Labor's approach to this bill, as with all national security bills, has been guided by two principles: a commitment to protecting the safety and security of Australians and Australia, on the one hand, and an equally powerful commitment to protecting the democratic rights of and liberties of Australians, on the other. The Howard safeguard, which this government is removing, is consistent with both of those principles. Labor understands that having clearly defined powers and robust safeguards, as well as being protective of civil liberties and democratic freedoms, plays a critical role in building and maintaining public confidence in ASIO. Without that confidence, ASIO's ability to effectively gather intelligence would be severely compromised.
The Howard government created the Howard safeguard for a reason. The questioning warrant power is unlike any other power conferred on ASIO. When the bill containing the questioning warrant powers was first introduced to parliament in 2002, the then Attorney-General for the Howard government, Daryl Williams QC, MP, described the bill as 'extraordinary' and said:
… I hope the powers under the bill never have to be exercised.
He also said:
… the bill is about intelligence gathering in extraordinary circumstances …
The Inspector-General of Intelligence and Security has described the power as 'serious and unusual'. As the Department of Home Affairs acknowledged on 10 July 2020, the compulsory questioning power under this bill could, for example, theoretically be used to apprehend and question an Australian who is doing business with a foreign company or a journalist. Moreover, under a questioning warrant, a person enjoys no privilege against self-incrimination and must not fail to give any information requested under the warrant. A person may be required to surrender travel documents, may be subject to strip searches and may be prosecuted and imprisoned for up to five years for disclosing the mere existence of a questioning warrant.
The Howard safeguard is good law, and Labor will be moving an amendment to reinstate it. And I'd like to put this on the record: if that amendment fails, Labor will reinstate the Howard safeguard if we are successful at the next election.
I'll turn now to some of the other matters that came up in the committee's report and that the government is proceeding with amendments for, first being the prescribed authority. Under both the current and proposed new questioning warrant power, questioning by ASIO must be conducted in the presence of a prescribed authority. That is another fundamental safeguard. When the Howard government sought to introduce the questioning warrant power in 2003, the Australian parliament convinced the government to amend the bill to ensure that only eminent and highly qualified individuals could be appointed as prescribed authorities.

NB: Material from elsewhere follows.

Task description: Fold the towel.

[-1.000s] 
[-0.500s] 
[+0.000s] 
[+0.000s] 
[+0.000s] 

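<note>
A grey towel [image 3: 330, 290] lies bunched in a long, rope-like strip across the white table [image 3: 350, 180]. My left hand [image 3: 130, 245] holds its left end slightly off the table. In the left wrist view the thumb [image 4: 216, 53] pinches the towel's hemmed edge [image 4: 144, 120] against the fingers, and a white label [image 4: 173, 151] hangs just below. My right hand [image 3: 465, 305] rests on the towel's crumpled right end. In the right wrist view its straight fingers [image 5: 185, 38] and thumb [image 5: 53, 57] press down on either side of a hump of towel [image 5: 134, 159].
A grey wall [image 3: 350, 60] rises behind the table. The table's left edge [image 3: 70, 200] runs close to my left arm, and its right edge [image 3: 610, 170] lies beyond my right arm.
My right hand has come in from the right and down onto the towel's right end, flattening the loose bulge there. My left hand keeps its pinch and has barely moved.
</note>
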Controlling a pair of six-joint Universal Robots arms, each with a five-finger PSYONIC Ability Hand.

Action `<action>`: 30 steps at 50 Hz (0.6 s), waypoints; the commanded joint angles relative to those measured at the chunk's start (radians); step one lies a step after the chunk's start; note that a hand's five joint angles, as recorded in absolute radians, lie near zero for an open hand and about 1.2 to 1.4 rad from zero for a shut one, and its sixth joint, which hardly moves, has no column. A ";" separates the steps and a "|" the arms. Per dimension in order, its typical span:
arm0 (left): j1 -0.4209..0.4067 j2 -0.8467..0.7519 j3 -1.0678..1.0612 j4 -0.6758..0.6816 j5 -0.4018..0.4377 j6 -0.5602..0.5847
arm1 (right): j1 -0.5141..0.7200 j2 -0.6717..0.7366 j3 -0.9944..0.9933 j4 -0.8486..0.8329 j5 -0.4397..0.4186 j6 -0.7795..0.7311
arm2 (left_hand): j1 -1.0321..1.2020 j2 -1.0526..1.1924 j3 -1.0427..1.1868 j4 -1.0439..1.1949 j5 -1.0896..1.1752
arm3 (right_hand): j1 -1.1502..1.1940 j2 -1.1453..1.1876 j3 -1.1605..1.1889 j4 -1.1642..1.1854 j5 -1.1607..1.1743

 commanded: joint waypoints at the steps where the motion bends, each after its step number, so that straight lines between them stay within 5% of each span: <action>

As a result of those amendments, a prescribed authority must be a former judge of a superior court, a current Supreme Court or district court judge or a president or deputy president of the Administrative Appeals Tribunal. By contrast, in the form in which it was introduced to the parliament by the government the bill would have allowed the Attorney-General to appoint individuals who could not possibly be qualified to perform the role of prescribed authority. For example, the Attorney-General could appoint a conveyancing solicitor or a banking lawyer as prescribed authorities provided they had 10 years experience in a law firm. The government justified this departure from the existing prescribed authority model on the basis that the model has presented difficulties due to a limited pool of potential applicants. Given the very high number of serving and retired judges across Australia, which runs to several hundred men and women, and given that the current questioning warrant power has not been used in 10 years, that justification is very weak indeed.
Labor welcomes the government's amendment to tighten the eligibility criteria for prescribed authorities. That amendment will implement a recommendation by the intelligence and security committee that, in addition to having engaged in legal practice for at least 10 years, the legal practitioner must be a Queen's Counsel or a Senior Counsel in order to be eligible for appointment as a prescribed authority.
Turning to some other concerns, Labor have a number of other concerns with the revised questioning warrant framework that in our view require particularly close examination when the intelligence and security committee reviews the legislation in three years time. Those concerns are set out in the additional comments by Labor members of the intelligence and security committee which form part of the report on this bill and so, with one exception, I won't go through them now.
The one outstanding concern that I wish to mention relates to children. This parliament must be vigilant in ensuring that the safeguards designed to protect children in this bill, and in any bill, function as intended. While in its amended form Labor are generally satisfied that the bill includes sufficient safeguards to protect children, we do think the government should give further consideration to the introduction of an independent child advocate into the questioning warrant framework. Certainly that is a matter that the intelligence and security committee will look at closely when it reviews the revised questioning warrant framework in 2023.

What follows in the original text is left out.